Transcribe the following entries word for word. End with the line where "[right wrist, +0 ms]" appears.
** Available records follows **
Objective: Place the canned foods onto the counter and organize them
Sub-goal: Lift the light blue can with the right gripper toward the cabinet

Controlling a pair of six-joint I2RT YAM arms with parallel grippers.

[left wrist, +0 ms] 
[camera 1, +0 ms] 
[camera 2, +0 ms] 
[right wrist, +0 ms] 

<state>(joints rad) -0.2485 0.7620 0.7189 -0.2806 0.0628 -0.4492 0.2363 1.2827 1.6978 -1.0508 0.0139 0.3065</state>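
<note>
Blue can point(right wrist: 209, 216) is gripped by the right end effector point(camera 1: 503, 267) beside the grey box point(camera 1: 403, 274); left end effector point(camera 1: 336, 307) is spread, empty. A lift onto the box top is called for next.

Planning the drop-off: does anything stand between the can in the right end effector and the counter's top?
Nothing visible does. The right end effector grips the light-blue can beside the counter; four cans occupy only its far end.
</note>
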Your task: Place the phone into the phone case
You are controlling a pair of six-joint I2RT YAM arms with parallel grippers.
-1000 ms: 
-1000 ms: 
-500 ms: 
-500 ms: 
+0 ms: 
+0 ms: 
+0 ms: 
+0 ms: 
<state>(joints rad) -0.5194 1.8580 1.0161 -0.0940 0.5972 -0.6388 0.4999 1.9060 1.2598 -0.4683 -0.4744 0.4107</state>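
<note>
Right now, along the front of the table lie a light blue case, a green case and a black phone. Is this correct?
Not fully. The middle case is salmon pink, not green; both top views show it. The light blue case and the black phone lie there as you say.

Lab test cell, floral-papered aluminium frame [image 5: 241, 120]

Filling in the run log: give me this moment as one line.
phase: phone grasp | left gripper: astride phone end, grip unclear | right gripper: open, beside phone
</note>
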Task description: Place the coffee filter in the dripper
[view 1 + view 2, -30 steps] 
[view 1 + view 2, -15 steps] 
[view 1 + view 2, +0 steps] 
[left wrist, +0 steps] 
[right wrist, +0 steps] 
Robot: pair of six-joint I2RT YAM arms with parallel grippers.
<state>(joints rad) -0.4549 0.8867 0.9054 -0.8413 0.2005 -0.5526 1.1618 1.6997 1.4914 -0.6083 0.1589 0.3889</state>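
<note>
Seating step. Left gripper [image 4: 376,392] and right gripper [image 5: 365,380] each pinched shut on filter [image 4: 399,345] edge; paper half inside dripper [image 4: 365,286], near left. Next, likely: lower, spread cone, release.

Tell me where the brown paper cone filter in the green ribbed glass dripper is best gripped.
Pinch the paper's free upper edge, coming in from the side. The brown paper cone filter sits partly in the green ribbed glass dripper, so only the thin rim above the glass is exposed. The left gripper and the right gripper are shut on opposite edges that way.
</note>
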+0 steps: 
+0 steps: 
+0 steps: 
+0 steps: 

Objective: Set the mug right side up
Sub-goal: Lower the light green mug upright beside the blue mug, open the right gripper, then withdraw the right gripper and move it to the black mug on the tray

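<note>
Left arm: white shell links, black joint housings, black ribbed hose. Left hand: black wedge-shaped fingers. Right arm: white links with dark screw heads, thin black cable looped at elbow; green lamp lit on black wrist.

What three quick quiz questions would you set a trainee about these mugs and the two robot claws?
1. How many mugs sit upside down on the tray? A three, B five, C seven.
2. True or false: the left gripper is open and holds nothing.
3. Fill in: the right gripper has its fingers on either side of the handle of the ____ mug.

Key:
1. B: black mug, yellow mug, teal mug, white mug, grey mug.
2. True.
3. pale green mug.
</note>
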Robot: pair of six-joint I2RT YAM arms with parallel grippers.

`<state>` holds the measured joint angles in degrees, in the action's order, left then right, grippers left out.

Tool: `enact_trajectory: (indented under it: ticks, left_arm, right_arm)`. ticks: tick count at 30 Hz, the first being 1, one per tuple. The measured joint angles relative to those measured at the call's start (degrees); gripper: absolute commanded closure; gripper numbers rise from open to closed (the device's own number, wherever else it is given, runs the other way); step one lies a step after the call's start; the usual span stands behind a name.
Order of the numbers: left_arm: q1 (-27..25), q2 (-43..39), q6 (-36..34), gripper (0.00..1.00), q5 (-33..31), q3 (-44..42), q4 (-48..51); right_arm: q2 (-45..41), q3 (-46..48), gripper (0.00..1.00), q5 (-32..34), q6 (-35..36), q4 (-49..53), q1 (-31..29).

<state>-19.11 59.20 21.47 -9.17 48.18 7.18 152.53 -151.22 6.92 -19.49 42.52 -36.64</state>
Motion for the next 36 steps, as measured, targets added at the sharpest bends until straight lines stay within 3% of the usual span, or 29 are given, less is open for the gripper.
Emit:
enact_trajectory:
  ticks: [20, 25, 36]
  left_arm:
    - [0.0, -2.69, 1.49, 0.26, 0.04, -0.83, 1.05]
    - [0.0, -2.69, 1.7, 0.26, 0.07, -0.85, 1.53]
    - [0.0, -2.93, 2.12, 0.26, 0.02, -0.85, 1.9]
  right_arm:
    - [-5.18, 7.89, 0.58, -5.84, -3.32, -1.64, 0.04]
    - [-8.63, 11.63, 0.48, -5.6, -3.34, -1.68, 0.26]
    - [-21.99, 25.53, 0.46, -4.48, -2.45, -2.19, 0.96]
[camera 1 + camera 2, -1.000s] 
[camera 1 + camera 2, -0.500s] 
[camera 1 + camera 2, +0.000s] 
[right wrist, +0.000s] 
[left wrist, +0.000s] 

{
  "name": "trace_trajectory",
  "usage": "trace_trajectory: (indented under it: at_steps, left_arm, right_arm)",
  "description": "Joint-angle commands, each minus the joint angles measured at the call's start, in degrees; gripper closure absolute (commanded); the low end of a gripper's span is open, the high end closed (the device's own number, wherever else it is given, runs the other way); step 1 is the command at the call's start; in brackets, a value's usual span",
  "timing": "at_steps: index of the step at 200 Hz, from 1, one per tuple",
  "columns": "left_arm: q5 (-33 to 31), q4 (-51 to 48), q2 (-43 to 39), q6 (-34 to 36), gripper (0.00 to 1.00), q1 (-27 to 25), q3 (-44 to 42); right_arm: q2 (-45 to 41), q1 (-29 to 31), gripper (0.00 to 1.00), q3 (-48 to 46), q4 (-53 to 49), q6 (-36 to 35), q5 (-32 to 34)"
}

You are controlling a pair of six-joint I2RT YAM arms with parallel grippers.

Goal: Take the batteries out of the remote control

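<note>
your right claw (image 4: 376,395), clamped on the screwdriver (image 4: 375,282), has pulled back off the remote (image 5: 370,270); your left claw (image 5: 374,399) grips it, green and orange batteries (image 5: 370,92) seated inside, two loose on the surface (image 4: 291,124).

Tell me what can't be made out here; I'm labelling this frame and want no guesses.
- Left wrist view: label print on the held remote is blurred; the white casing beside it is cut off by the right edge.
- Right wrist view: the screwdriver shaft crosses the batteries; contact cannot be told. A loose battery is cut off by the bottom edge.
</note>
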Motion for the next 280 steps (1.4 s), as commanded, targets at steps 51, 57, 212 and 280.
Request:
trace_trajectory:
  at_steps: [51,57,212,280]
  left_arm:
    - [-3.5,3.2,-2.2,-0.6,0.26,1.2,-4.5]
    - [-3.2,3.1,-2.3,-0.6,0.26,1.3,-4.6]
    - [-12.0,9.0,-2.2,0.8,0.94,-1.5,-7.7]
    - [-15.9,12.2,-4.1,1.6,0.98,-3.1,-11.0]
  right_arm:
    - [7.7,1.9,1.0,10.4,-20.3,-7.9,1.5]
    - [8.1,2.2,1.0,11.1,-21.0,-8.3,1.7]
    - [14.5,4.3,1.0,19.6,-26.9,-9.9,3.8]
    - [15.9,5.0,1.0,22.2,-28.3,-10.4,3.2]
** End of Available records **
* Response to this task
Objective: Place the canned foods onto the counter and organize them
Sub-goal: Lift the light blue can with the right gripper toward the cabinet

Controlling a pair of six-joint I2RT YAM arms with parallel grippers.

[left wrist, +0 ms] 
[camera 1, +0 ms] 
[camera 2, +0 ms] 
[right wrist, +0 ms] 

The exercise is now done.